Dover: Rebels raided cupboards, pantries, spring houses, and other food storage locations. In one house, they climbed up into the attic where to their delight they found stacked crocks of apple butter. Nearby, several racks of ladies dresses hung from the rafters. The soldiers quickly took down the dresses and scattered them on the floor. Then, they bundled the apple butter in the dresses, scooped them up, and carried them away.
Springettsbury Township (then part of Spring Garden Township): Hearing the reports that the Rebels were approaching York, several residents raced into their fields and pastures and began bringing in their horses, mules, and livestock. Barns and stables were emptied, and a parade of residents headed toward the turnpike to Wrightsville. Late-goers knew they would never make it that far, so several headed for the high ground known as Rocky Ridge. The area was thickly wooded in places, dotted with iron ore banks and pits. Ravines and hollows provided places to pause and hide. Dozens of residents thus avoided losing their horses, although a few were not so fortunate. They later filed damage claims, citing that the Rebels discovered the hiding places in the northern hills.

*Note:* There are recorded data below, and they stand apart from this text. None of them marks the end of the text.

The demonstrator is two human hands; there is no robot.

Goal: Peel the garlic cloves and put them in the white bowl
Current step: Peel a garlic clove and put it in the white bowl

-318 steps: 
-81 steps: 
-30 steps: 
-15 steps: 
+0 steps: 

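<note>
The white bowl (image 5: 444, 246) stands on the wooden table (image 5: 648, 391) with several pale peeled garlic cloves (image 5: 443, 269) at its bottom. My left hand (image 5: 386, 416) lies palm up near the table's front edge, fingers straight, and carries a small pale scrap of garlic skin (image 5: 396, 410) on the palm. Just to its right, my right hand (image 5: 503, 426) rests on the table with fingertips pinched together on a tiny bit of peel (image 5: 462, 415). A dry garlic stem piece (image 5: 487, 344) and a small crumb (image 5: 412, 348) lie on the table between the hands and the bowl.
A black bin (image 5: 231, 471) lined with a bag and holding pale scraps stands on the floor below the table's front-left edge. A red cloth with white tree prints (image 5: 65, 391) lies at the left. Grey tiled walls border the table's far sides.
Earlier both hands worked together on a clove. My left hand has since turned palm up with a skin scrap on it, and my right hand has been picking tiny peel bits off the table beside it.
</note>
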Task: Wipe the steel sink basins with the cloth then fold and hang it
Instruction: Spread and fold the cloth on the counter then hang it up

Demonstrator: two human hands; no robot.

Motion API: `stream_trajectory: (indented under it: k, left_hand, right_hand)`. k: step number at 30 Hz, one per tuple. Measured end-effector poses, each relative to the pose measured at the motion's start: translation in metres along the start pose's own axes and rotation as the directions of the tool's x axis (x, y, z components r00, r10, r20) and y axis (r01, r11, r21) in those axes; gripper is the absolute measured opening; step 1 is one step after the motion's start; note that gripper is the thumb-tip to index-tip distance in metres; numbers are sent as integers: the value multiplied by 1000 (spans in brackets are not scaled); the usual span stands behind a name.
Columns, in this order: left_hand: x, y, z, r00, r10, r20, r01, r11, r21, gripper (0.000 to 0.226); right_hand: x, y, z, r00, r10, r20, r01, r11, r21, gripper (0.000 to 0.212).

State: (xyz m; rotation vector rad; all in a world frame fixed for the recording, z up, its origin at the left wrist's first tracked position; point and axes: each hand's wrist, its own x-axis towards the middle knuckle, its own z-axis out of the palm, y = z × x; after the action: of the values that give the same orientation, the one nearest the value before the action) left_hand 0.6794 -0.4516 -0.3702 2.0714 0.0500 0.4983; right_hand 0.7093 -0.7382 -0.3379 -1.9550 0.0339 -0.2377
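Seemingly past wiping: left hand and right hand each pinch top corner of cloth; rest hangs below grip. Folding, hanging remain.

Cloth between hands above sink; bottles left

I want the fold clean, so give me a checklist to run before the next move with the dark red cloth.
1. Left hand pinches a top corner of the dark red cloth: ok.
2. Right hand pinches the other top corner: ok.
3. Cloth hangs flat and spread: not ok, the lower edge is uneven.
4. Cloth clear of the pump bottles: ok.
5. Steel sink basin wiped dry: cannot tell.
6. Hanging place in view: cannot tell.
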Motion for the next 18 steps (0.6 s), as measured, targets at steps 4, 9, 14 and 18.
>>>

Paradise Township: When the Confederate infantry (Brigadier General John B. Gordon’s Georgia brigade) marched along the Gettysburg Pike into western York County, they raised a massive cloud of white dust that was visible for miles. As a senior citizen, one eyewitness who had been a young girl at the time related to a descendant that she had climbed up on a hill behind her house to watch the distant Rebels as they trudged past her parents’ farm. She remembered seeing them enter the barn looking for horses, but her father had taken them to safety in Columbia. To her, the procession of marching soldiers seemed “endless.”
Hanover: One resident told me that his great-grandfather had been a teenager during the Civil War. The lad had taken some of the family’s horses and cows to safety before the first Rebels (Lt. Colonel Elijah V. White’s 35th Battalion, Virginia Cavalry) entered town on Saturday, June 27, 1863. He joined a large contingent of Hanoverians and farmers from the region in tramping eastward to the village of Cross Roads in southeastern York County. There, they met nearly a thousand other refugees who stopped there for the night.